Prior to the election, Trump released two lists of 21 possible picks for his nomination to the Supreme Court, and during the third debate, he assured voters that all his nominations will be pro-life and "have a conservative bent." (According to U.S. News, both lists disappeared from his website after the election.) In the same debate, he claimed that if more vacancies open up in the future, he would appoint enough anti-abortion justices to overturn Roe v. Wade "automatically," and he went on to talk about the importance of protecting the Second Amendment.

So who are his possible picks? According to CNN, they included U.S. Court of Appeals judges Diane Sykes of Wisconsin and William Pryor, Jr., who has reportedly referred to Roe v. Wade as the "worst abomination in the history of constitutional law," of Alabama. Sykes and Pryor were both nominated by George W. Bush during his time as president.

As Politico points out, Trump listed several other well-known conservative judges, such as federal Court of Appeals judges Neil Gorsuch and Timothy Tymkovich as well as the chief justice of the Michigan Supreme Court, Robert Young. Interestingly, he also named Senator Mike Lee, although Lee appears unlikely to accept a nomination.

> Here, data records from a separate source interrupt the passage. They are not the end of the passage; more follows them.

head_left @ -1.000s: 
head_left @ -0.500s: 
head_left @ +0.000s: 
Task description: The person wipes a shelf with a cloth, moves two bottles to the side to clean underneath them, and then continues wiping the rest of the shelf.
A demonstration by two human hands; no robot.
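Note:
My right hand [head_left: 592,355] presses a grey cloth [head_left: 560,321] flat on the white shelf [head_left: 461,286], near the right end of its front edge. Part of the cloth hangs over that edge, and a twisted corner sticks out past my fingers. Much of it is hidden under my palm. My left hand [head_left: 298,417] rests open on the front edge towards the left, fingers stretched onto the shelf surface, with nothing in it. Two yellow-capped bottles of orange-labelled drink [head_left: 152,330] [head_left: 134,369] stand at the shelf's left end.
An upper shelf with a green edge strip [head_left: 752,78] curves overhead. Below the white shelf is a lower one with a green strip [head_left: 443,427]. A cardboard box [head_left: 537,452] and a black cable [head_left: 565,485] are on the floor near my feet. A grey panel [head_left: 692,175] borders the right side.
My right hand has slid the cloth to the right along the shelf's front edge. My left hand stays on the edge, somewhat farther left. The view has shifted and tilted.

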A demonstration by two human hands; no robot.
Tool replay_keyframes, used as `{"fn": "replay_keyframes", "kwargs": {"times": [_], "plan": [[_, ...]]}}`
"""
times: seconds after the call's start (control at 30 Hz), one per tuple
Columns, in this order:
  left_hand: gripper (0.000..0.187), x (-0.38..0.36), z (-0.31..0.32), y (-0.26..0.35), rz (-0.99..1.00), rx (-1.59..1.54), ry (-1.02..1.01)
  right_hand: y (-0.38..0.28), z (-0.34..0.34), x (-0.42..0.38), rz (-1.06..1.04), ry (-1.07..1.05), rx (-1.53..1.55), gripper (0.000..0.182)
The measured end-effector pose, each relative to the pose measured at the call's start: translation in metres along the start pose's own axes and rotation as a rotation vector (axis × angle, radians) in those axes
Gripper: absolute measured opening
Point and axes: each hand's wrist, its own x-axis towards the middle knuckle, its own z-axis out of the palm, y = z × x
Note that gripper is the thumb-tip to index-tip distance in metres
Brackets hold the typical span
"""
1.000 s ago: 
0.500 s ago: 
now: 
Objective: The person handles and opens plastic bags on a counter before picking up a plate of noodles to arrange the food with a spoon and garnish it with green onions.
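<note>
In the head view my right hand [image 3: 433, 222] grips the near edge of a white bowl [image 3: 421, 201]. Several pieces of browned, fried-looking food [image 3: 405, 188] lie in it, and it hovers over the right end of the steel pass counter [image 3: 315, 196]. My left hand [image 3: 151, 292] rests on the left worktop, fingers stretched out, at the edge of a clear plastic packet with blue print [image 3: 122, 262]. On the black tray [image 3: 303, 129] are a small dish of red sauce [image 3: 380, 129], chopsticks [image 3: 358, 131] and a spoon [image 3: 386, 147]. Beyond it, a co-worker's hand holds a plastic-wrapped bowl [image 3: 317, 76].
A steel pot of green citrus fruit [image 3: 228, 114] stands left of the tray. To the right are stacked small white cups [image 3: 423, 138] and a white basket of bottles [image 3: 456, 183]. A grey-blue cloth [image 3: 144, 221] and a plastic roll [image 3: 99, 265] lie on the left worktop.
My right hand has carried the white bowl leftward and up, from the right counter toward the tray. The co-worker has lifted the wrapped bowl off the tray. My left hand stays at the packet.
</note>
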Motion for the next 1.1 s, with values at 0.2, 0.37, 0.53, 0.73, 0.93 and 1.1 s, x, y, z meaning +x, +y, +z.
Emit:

Trump is known for being unpredictable, to say the least, but his election to office has all but cemented the chances of a conservative Supreme Court. If he sticks to his campaign promises, his pick in January is likely to be intensely pro-life and favor gun deregulation. Furthermore, current liberal Supreme Court justices Ruth Bader Ginsberg and Stephen Brayer are 83 and 78 years old, respectively, and Anthony Kennedy, who often serves as a swing vote, is 80 years old. In all likelihood, another vacancy will open up in the next four years, allowing Trump to appoint yet another conservative justice — and shape the Supreme Court for decades to come.